◆ **Instructions for the task**: From the line with "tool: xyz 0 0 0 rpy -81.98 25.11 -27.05" through the line with "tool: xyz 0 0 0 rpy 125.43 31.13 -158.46", inclusive, return each line of the data below exactly and leave the rest out.

◆ **Given information**:
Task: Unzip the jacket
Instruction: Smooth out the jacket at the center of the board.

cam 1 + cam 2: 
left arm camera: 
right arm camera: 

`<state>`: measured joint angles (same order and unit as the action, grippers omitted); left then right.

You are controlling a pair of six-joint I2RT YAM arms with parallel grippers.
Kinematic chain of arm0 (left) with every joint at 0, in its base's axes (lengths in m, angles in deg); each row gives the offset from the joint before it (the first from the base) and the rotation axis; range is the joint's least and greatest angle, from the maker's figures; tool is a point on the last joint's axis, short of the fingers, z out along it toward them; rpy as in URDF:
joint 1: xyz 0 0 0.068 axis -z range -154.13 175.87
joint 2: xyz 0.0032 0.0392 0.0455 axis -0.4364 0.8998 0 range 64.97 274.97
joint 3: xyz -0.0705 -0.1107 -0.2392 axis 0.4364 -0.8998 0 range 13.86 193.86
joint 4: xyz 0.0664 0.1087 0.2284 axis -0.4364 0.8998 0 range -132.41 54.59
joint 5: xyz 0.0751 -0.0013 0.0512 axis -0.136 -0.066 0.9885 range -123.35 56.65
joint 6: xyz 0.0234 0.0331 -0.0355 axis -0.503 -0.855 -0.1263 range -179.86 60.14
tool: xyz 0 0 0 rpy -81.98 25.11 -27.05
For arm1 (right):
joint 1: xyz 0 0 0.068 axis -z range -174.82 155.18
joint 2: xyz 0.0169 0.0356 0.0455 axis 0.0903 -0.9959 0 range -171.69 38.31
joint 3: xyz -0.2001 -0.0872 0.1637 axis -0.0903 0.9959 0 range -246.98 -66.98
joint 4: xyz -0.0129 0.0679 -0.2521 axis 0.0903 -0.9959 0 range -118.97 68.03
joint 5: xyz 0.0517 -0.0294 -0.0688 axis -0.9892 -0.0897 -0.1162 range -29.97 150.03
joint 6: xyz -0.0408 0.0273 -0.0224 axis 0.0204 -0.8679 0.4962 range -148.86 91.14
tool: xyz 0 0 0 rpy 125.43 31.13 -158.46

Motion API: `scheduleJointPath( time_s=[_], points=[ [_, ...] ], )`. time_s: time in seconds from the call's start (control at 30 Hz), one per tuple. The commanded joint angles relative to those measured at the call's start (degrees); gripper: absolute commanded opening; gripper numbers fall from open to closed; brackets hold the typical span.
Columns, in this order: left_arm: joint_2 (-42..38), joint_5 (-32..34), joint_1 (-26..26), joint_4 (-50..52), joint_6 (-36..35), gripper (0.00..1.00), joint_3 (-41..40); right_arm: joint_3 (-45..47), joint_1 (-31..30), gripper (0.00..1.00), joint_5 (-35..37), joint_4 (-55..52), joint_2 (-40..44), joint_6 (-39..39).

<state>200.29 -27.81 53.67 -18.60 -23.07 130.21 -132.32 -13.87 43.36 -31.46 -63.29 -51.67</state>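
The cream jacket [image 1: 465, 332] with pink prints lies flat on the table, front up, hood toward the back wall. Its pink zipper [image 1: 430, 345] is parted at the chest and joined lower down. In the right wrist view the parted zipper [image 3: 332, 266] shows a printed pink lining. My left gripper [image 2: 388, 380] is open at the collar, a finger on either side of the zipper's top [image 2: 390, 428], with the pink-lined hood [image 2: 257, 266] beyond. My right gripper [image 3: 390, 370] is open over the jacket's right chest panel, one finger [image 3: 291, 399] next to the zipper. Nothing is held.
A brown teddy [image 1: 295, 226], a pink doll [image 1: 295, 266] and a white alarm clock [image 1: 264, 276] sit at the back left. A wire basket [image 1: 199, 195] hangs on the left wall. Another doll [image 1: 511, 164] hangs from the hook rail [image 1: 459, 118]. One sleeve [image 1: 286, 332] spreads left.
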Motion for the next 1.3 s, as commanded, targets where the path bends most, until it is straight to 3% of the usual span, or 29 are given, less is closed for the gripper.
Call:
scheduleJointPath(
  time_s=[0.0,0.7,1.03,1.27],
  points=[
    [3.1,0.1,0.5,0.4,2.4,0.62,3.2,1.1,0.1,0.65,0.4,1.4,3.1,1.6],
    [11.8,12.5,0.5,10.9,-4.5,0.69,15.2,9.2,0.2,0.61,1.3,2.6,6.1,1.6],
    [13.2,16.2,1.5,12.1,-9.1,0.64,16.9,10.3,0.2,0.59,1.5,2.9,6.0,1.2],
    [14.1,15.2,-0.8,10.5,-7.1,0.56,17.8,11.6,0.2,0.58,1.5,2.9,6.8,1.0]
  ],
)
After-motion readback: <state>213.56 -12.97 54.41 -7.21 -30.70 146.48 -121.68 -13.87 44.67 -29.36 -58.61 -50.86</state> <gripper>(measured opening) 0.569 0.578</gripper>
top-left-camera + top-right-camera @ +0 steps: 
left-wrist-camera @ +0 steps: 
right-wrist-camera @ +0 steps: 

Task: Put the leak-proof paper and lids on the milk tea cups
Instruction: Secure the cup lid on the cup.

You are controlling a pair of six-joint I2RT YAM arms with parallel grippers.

◆ **Solution for this exercise**:
tool: xyz 0 0 0 rpy -81.98 25.11 -27.05
For arm1 (right):
joint 1: xyz 0 0 0.068 axis -z range -174.82 155.18
joint 2: xyz 0.0169 0.0356 0.0455 axis 0.0903 -0.9959 0 range -171.69 38.31
joint 3: xyz -0.2001 -0.0872 0.1637 axis -0.0903 0.9959 0 range -246.98 -66.98
joint 4: xyz -0.0129 0.0679 -0.2521 axis 0.0903 -0.9959 0 range -118.97 68.03
joint 5: xyz 0.0517 -0.0294 -0.0688 axis -0.9892 -0.0897 -0.1162 range -29.97 150.03
joint 6: xyz -0.0408 0.0273 -0.0224 axis 0.0204 -0.8679 0.4962 range -148.86 91.14
tool: xyz 0 0 0 rpy 125.43 31.13 -158.46

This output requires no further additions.